Si è trattato di opposizione, quindi, incentrata sulla idoneità degli elementi raccolti, noti al Pubblico Ministero e al Giudice, a sostenere l’accusa in giudizio: aspetto su cui il Giudice delle indagini preliminari è andato, motivatamente, di contrario avviso. Contro questa parte del provvedimento non è consentita alcuna impugnazione, giacché questa Corte ritiene, aderendo ad un preciso orientamento giurisprudenziale (cfr. ex plurimis: Sez. 5^, Sentenza n. 110524/2007 Pres. Pizzuti, rei. Rotella – rv. 236520; Cass. Pen., 12/3/2008, n. 13458), che in tema di opposizione alla richiesta di archiviazione, qualora il G.i.p. abbia dichiarato “de piano” l’inammissibilità dell’opposizione della persona offesa, motivandola, come nella specie, sotto entrambi i profili richiesti dall’art. 410 cod. proc. pen., il giudice di legittimità non può sindacare la valutazione di merito di infondatezza della notizia di reato quale svolta dal giudice delle indagini preliminari. Infatti, il provvedimento di archiviazione, ordinanza o decreto, è per sua natura inoppugnabile (art. 409, comma 6, cod. proc. pen.), quale che sia il procedimento a conclusione del quale viene emesso, neppure dalla parte offesa che ha esercitato la facoltà di proporre opposizione alla richiesta del P.M., salvo, in quest’ultimo caso, il ricorso in Cassazione per violazione del contraddittorio (art. 409 c.p.p., comma 6; C. Cost. 11.07.91 n. 353; Cass. 436/03 rv. 223329; 76/03 rv. 223657; 5144/98 rv. 210060; 1159/92 rv. 191455).
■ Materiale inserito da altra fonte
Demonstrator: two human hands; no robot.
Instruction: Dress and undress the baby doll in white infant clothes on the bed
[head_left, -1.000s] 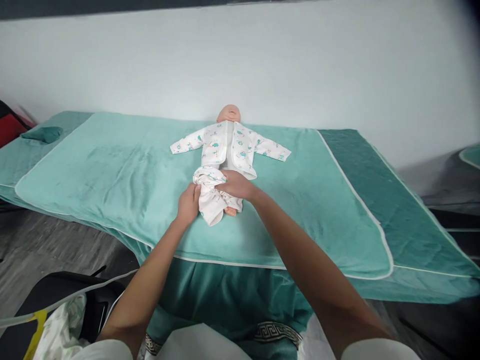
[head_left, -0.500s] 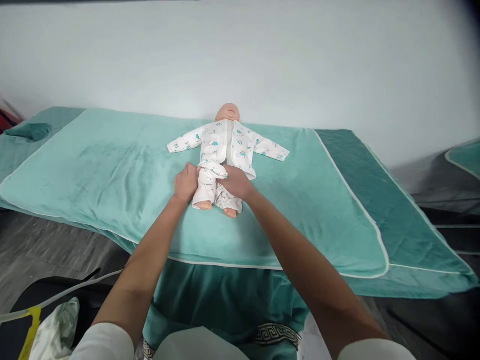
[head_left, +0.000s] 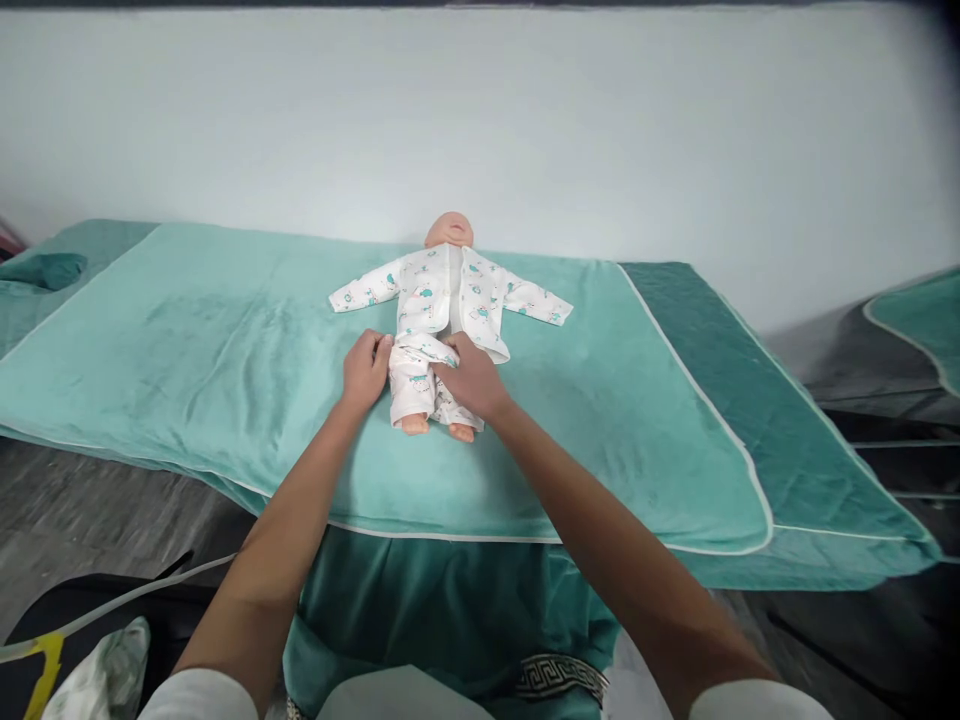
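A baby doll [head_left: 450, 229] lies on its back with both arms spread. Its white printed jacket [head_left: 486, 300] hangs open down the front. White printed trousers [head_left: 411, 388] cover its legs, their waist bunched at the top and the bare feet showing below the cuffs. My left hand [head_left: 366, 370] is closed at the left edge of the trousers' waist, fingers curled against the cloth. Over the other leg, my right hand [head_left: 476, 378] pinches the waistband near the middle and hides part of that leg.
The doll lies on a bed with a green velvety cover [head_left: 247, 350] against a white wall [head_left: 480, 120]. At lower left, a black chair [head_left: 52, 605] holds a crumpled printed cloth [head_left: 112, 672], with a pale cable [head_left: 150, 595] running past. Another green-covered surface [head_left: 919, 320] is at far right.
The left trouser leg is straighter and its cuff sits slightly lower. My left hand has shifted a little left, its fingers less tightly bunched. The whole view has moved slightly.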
Violazione che, per il motivo prima illustrato (non vi era stata richiesta di investigazioni suppletive, né indicazione di mezzi di prova), non ricorre nella specie. In conclusione, poiché il ricorso per Cassazione avverso il provvedimento di archiviazione è consentito nei soli casi di mancato rispetto delle regole poste a garanzia del contraddittorio, non possono in alcun modo essere oggetto di censura le valutazioni espresse dal giudice a fondamento della ordinanza di archiviazione e neppure le considerazioni in base alle quali il P.M. abbia richiesto la archiviazione, essendo il giudice investito della richiesta del tutto libero di motivare il proprio convincimento anche prescindendo dalle valutazioni dell’organo titolare dell’azione penale (v. Cass. 28/09/1999, Mezzaroma).

Ciò comporta l’inammissibilità dei profili di ricorso in oggetto, come sopra esposti, per quanto attinente a pretesi difetti di valutazione o di motivazione del provvedimento impugnato, anche in relazione a supposta pretermissione o erronea valutazione delle tesi della persona offesa esposte negli scritti difensivi e nell’atto di opposizione, ovvero a violazione di disposizioni legislative o di interpretazioni giurisprudenziali in tema di diffamazione, in considerazione del principio di tassatività dei mezzi di impugnazione, fissato nell’art. 568 c.p.p., comma 1, che riguarda anche le ipotesi in cui la impugnazione può essere proposta. Il ricorso va pertanto rigettato, con conseguente condanna del ricorrente al pagamento delle spese processuali.

P.Q.M.

Rigetta il ricorso e condanna il corrente al pagamento delle spese processuali.